Un homme qui aime les femmes
Les bières ne sont pas son seul pécher mignon. L’accusé est propriétaire d’une Peugeot 407, une voiture qui, apparemment, permet aux «beaux gosses» de faire monter de jolies filles pour prendre du bon temps. Car il reconnait un faible pour les femmes et des aventures nombreuses. Généralement, c’est l’histoire d’un coup, au moins une fois par mois. Mais il y a eu aussi une passade qui a donné naissance à deux autres enfants. Et puis, il y a surtout cette nuit du 23 novembre.
Il est au volant de sa voiture de tombeur, pour faire le taxi clandestin et arrondir ses fins de mois. Pour aller «chercher des femmes» aussi avec deux amis. A Majicavo Koropa, une jolie jeune fille en larmes surgit alors sur le bord de la route. Elle vient de se faire agresser avec sa copine par deux gars en scooter. Elle monte dans le taxi qui prend d’abord en chasse le scooter. Mais le deux-roues disparaît rapidement dans la nature et le taxi ne sera pas ce lieu sécurisant qu’elle espérait.
Le conducteur lui fait rapidement des propositions. Il se gare sur le chemin de la maison d’arrêt. Les deux sortent, dans la nuit, sous une pluie battante. Elle parlera de viol. Lui de relation consentie.
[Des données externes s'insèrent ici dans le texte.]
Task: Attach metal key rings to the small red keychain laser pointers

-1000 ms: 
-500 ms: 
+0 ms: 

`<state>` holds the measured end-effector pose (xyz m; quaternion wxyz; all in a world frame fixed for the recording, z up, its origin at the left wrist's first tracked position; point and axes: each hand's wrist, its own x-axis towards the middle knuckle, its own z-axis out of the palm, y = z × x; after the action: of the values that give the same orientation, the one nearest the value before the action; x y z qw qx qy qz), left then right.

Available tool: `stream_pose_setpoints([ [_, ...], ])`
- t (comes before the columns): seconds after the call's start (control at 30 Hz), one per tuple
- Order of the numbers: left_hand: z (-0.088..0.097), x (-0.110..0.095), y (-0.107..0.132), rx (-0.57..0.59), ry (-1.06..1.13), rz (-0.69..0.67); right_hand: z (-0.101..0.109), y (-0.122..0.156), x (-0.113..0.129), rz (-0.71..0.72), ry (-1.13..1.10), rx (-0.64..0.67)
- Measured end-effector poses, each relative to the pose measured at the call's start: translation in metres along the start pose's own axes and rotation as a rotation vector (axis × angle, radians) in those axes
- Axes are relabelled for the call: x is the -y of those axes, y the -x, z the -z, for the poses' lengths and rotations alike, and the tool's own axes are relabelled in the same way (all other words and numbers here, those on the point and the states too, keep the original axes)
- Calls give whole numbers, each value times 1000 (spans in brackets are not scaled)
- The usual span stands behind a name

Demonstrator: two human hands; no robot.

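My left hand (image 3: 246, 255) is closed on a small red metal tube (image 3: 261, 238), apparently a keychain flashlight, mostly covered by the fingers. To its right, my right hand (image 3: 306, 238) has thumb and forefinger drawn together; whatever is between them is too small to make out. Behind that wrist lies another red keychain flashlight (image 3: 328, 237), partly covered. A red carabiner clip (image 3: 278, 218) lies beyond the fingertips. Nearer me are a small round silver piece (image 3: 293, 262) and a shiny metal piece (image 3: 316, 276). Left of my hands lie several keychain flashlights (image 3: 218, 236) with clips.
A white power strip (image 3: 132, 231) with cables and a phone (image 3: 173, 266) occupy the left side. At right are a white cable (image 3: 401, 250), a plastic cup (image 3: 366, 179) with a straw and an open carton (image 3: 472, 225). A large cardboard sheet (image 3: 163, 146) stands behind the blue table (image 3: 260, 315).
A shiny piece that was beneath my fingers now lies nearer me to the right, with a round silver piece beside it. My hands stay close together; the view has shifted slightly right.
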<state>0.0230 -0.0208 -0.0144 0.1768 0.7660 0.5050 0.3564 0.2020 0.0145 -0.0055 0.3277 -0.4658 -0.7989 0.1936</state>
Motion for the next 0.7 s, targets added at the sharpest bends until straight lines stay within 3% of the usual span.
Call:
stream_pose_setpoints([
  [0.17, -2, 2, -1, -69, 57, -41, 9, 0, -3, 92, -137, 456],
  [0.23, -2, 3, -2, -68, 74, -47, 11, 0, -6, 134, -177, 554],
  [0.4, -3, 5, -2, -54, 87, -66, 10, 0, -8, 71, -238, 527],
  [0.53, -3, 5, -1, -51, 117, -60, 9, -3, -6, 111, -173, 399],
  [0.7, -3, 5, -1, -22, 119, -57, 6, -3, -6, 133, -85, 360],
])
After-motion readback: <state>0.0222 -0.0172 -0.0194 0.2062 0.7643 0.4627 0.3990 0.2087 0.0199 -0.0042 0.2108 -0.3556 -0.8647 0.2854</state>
Un égocentrique sûr de lui
A bord du taxi, les deux passagers n’entendent pas de cris qui pourraient les alerter. Mais lorsque les deux reviennent, la jeune fille «pleurniche» selon les mots de l’accusé. C’est dans cet état que son ami la retrouve.
L’expert psychologue décrit tous les symptômes d’une jeune femme victime d’un abus sexuel, une victime «qui ne peut pas jouer un rôle». Ce même expert enfonce le prévenu : «compte tenu de son égocentrisme, la question du consentement de la jeune fille ne se pose pas», affirme-t-elle. Pour lui, son erreur a été ne pas la payer…
Parole contre absence, le procès se termine ce jeudi en début d’après-midi, après le réquisitoire du procureur Ampuy et la plaidoirie de Me Cooper, l’avocate du prévenu.